### [Your goal]
Using the records below, transcribe word for word the stretch from the line that contains "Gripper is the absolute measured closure" through the line that contains "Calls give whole", both end lines included, and nothing else.

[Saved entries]

---

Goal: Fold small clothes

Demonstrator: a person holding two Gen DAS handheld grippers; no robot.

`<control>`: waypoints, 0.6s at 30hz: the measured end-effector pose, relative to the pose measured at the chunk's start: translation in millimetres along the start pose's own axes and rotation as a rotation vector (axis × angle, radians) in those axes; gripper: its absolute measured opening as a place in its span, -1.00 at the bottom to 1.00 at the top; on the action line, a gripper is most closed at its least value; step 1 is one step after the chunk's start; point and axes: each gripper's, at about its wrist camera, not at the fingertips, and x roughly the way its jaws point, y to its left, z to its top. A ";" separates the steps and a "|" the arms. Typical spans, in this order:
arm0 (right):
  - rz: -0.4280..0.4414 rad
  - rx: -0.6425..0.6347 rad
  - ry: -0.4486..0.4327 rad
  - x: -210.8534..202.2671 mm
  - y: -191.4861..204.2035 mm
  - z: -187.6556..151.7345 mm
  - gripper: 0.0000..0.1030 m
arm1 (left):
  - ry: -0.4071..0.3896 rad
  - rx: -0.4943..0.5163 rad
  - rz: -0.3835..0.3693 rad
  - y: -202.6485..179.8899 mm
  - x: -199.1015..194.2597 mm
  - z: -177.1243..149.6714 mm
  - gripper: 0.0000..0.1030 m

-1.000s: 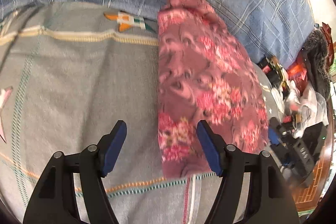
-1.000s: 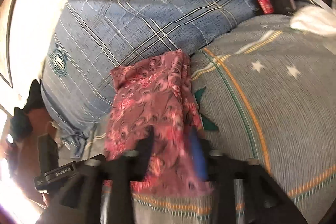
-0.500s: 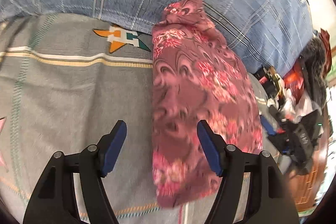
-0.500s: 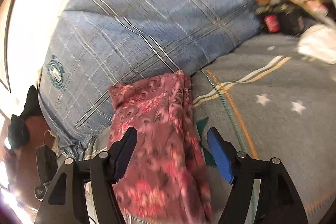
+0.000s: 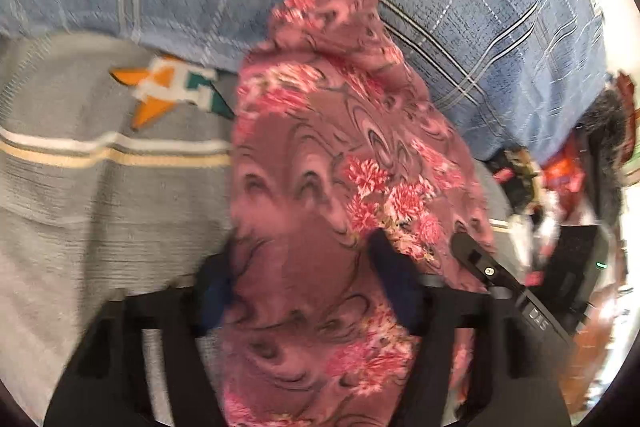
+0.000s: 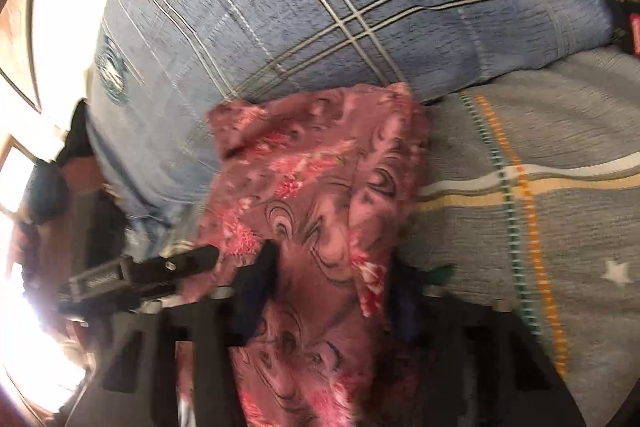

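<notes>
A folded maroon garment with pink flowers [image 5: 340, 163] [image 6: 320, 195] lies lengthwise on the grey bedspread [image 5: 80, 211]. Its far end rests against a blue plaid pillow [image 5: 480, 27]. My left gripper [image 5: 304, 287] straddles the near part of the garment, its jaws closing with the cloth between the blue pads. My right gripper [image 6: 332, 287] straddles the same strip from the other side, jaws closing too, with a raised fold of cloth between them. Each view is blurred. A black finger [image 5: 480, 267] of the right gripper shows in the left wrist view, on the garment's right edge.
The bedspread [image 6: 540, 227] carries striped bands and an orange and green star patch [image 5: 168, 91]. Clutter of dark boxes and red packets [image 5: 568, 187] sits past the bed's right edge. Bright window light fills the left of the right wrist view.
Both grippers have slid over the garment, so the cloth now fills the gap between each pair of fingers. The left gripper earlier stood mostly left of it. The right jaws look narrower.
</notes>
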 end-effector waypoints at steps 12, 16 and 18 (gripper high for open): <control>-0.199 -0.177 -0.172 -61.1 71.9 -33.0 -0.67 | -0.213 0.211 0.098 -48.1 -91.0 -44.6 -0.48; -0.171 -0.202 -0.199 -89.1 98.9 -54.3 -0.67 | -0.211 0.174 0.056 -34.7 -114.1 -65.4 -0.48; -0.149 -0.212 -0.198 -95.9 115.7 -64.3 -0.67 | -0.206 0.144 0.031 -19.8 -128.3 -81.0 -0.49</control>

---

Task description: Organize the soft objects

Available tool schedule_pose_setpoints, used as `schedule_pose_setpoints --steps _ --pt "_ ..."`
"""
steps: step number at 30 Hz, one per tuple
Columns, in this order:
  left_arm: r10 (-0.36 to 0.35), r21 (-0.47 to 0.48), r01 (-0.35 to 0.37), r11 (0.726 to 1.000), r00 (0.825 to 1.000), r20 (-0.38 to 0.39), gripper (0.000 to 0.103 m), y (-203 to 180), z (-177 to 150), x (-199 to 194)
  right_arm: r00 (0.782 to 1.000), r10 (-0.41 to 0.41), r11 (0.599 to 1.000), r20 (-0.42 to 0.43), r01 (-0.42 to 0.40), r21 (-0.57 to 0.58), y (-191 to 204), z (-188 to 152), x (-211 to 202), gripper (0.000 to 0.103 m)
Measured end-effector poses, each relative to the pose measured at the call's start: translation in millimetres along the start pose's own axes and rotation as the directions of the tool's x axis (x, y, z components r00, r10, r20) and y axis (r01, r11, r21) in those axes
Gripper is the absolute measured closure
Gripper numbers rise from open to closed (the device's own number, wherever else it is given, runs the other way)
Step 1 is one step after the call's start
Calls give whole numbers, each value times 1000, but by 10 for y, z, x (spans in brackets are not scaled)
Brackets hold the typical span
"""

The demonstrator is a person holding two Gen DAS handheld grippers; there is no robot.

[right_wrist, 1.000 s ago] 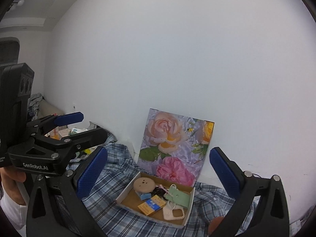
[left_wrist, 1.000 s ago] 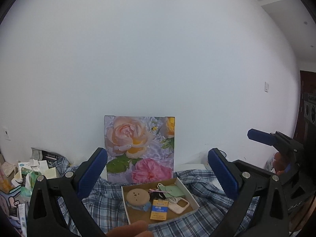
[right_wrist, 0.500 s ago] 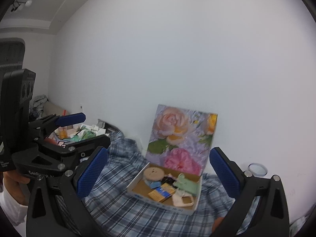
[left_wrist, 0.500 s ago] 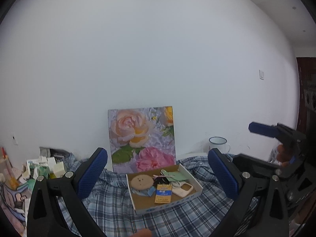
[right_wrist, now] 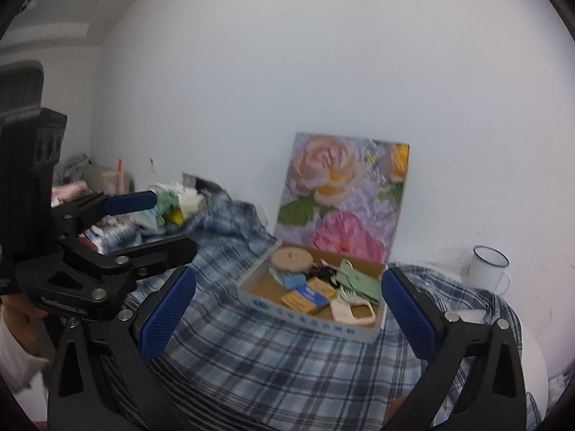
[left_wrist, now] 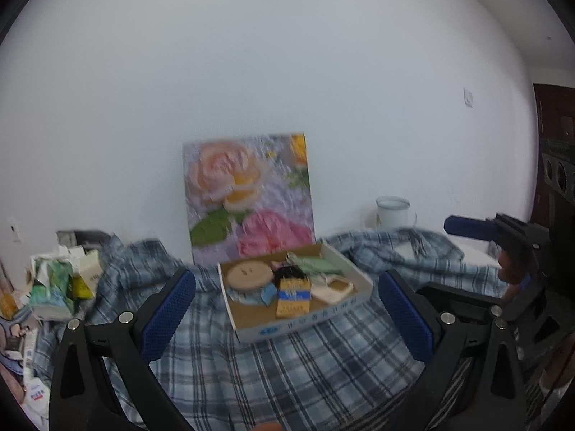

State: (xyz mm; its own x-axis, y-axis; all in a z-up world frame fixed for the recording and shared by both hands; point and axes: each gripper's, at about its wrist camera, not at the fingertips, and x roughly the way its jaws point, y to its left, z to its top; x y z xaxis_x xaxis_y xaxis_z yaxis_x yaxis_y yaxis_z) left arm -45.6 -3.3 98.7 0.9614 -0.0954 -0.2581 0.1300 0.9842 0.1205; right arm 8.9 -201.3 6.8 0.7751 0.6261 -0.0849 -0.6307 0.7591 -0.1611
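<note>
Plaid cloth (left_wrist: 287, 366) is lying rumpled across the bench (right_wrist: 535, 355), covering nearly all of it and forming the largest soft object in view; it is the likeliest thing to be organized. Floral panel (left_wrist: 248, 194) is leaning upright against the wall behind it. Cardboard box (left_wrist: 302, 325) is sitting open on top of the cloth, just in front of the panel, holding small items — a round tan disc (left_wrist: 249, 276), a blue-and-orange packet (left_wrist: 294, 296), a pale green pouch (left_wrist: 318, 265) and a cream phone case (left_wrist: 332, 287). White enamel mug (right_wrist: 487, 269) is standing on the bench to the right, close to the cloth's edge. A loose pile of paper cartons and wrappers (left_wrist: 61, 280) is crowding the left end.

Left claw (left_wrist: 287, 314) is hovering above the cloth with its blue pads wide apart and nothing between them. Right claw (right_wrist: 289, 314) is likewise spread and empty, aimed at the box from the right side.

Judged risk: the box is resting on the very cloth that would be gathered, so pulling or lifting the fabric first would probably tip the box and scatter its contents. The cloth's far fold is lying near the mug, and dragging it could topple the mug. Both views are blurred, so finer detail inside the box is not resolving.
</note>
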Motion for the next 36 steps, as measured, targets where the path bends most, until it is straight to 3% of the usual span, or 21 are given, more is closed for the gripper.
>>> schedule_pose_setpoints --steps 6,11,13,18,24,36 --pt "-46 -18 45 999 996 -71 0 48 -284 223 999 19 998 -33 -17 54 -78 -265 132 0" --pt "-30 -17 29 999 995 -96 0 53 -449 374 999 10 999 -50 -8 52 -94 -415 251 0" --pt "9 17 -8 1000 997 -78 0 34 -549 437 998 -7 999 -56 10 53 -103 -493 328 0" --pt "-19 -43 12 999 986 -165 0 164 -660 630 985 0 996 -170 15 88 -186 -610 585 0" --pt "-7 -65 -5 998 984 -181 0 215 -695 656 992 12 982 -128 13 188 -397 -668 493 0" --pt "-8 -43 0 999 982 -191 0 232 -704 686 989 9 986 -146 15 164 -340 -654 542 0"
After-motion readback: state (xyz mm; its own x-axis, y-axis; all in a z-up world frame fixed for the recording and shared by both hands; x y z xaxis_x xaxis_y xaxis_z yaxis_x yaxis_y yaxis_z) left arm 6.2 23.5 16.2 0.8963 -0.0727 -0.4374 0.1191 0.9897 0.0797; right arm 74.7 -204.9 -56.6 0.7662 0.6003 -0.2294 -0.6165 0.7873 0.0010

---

### [Solution for this exercise]
Gripper is the absolute measured closure
Gripper numbers rise from open to closed (the device's own number, wherever else it is given, runs the other way)
Step 1 is one step after the call's start
Calls give whole numbers, each value times 1000, but by 10 for y, z, x (spans in brackets are not scaled)

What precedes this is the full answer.